**PROBLEM DETAILS**
Output the entries below unchanged, except for the pictures.

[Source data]
========================================
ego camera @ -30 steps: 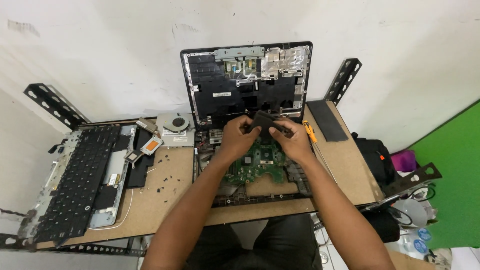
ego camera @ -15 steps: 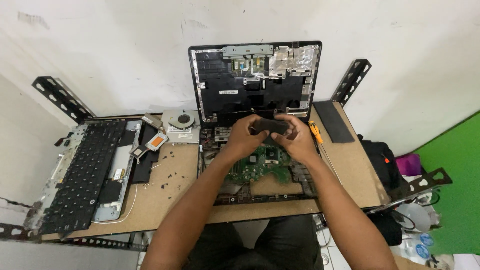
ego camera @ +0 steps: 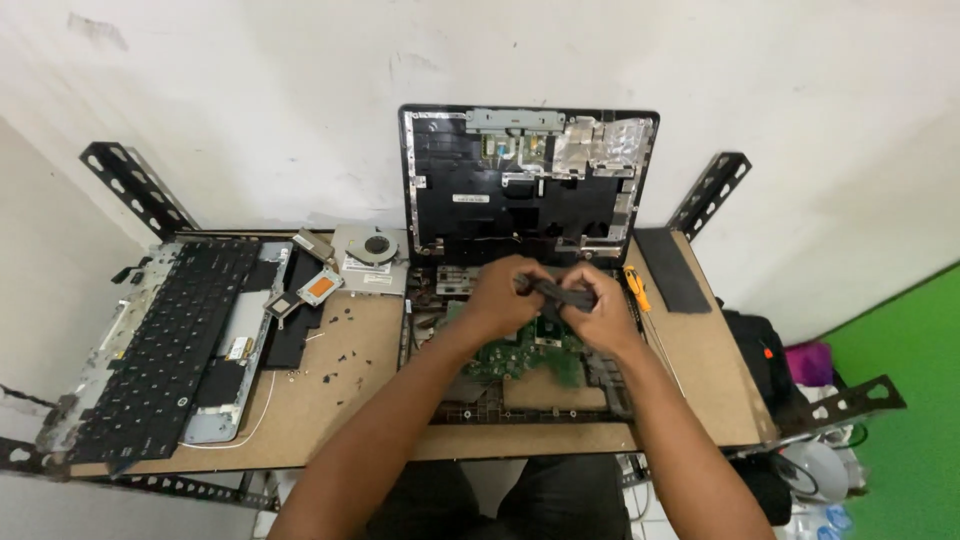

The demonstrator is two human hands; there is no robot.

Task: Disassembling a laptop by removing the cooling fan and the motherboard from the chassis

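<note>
– While the person leans over the bench [ego camera: 340,400], what do the hands hold?

– The left hand [ego camera: 500,298] and the right hand [ego camera: 597,312] both grip one small dark part [ego camera: 560,293], held between them above the green circuit board [ego camera: 525,350], near the bench's back edge.

– What else lies there?

– An opened laptop shell [ego camera: 528,180] stands against the wall at the back edge. A keyboard [ego camera: 165,340] lies along the left edge, a cooling fan [ego camera: 372,255] behind it, and a yellow screwdriver [ego camera: 636,288] just right of the hands
</note>
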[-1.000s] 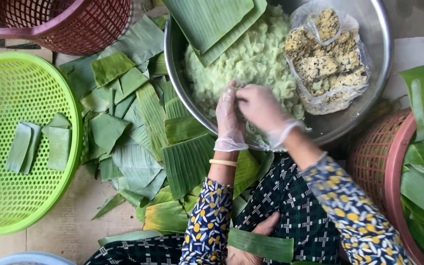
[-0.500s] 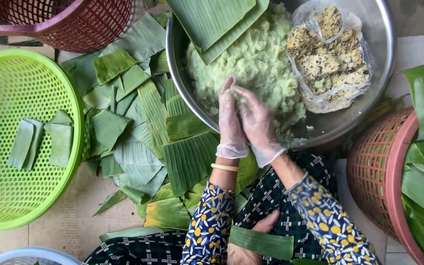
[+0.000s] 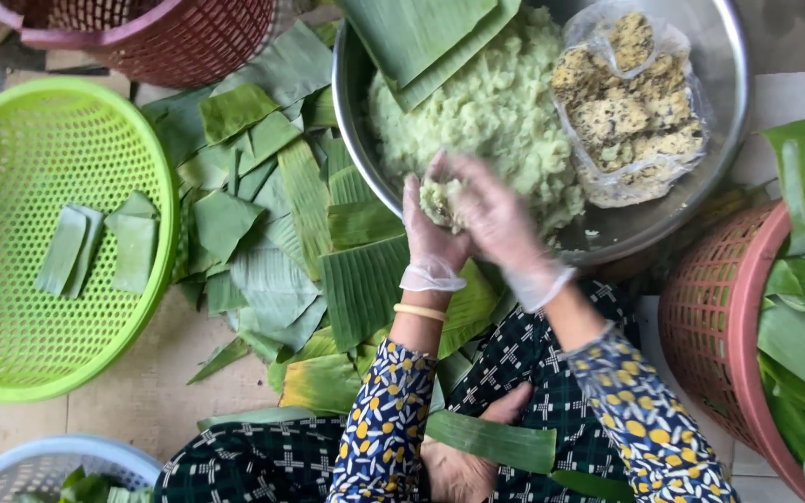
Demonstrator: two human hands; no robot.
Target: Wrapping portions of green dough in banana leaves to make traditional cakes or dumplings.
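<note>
Both hands wear thin clear gloves and meet over the near rim of a big steel bowl (image 3: 729, 140). My left hand (image 3: 429, 237) cups a small lump of pale green sticky rice (image 3: 440, 200). My right hand (image 3: 496, 219) presses on that lump from the right and above. The bowl holds a mound of green sticky rice (image 3: 486, 102), a clear bag of yellowish crumbly filling (image 3: 631, 107) and folded banana leaves (image 3: 421, 37). A strip of banana leaf (image 3: 491, 438) lies across my lap.
Cut banana leaf pieces (image 3: 272, 214) are piled on the floor left of the bowl. A lime green basket (image 3: 11, 354) on the left holds three folded leaf parcels. A pink basket (image 3: 710, 326) of leaves stands right, a dark red basket (image 3: 179, 37) top left, a pale blue one (image 3: 39, 466) bottom left.
My hands have shifted slightly left over the bowl's near rim. The right hand has closed in over the rice lump held in the left hand.
</note>
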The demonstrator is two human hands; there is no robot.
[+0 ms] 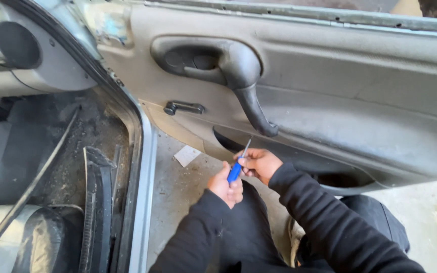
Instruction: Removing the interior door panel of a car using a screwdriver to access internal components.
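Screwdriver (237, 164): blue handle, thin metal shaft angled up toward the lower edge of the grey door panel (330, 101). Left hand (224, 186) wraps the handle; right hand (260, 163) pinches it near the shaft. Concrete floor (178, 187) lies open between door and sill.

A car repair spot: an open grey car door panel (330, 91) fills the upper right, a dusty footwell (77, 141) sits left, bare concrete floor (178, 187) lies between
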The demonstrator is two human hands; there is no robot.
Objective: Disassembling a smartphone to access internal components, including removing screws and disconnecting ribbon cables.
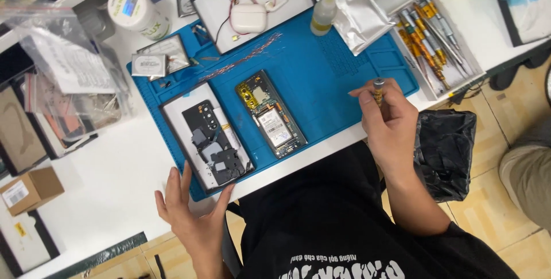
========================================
**EXPECTED ANSWER**
ego camera @ -30 steps: 
ego camera @ -15 steps: 
ego camera @ +0 steps: 

The demonstrator is two human hands; there is no robot.

Task: Disassembling a laptop by removing the cooling fan and the motherboard from the chassis

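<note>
– While the person leans over the bench [ego camera: 340,400], what do the hands hold?

– The left hand [ego camera: 500,298] and the right hand [ego camera: 597,312] both grip one small dark part [ego camera: 560,293], held between them above the green circuit board [ego camera: 525,350], near the bench's back edge.

– What else lies there?

– An opened laptop shell [ego camera: 528,180] stands against the wall at the back edge. A keyboard [ego camera: 165,340] lies along the left edge, a cooling fan [ego camera: 372,255] behind it, and a yellow screwdriver [ego camera: 636,288] just right of the hands
</note>
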[-1.000s] 
[-0.500s] 
[+0.000s] 
Demonstrator: two human hands; no robot.
Target: Wrapping portions of green dough in banana leaves to make traditional cakes or dumplings.
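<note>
Both hands wear thin clear gloves and meet over the near rim of a big steel bowl (image 3: 729, 140). My left hand (image 3: 429, 237) cups a small lump of pale green sticky rice (image 3: 440, 200). My right hand (image 3: 496, 219) presses on that lump from the right and above. The bowl holds a mound of green sticky rice (image 3: 486, 102), a clear bag of yellowish crumbly filling (image 3: 631, 107) and folded banana leaves (image 3: 421, 37). A strip of banana leaf (image 3: 491, 438) lies across my lap.
Cut banana leaf pieces (image 3: 272, 214) are piled on the floor left of the bowl. A lime green basket (image 3: 11, 354) on the left holds three folded leaf parcels. A pink basket (image 3: 710, 326) of leaves stands right, a dark red basket (image 3: 179, 37) top left, a pale blue one (image 3: 39, 466) bottom left.
My hands have shifted slightly left over the bowl's near rim. The right hand has closed in over the rice lump held in the left hand.
</note>
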The demonstrator is two human hands; there is no robot.
[+0 ms] 
Instruction: Removing the interior door panel of a car using a screwdriver to access internal components.
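Screwdriver (237, 164): blue handle, thin metal shaft angled up toward the lower edge of the grey door panel (330, 101). Left hand (224, 186) wraps the handle; right hand (260, 163) pinches it near the shaft. Concrete floor (178, 187) lies open between door and sill.

A car repair spot: an open grey car door panel (330, 91) fills the upper right, a dusty footwell (77, 141) sits left, bare concrete floor (178, 187) lies between
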The demonstrator is two human hands; there is no robot.
Objective: Disassembling a smartphone to access internal components, including removing screws and disconnecting ribbon cables.

The exercise requires no more work.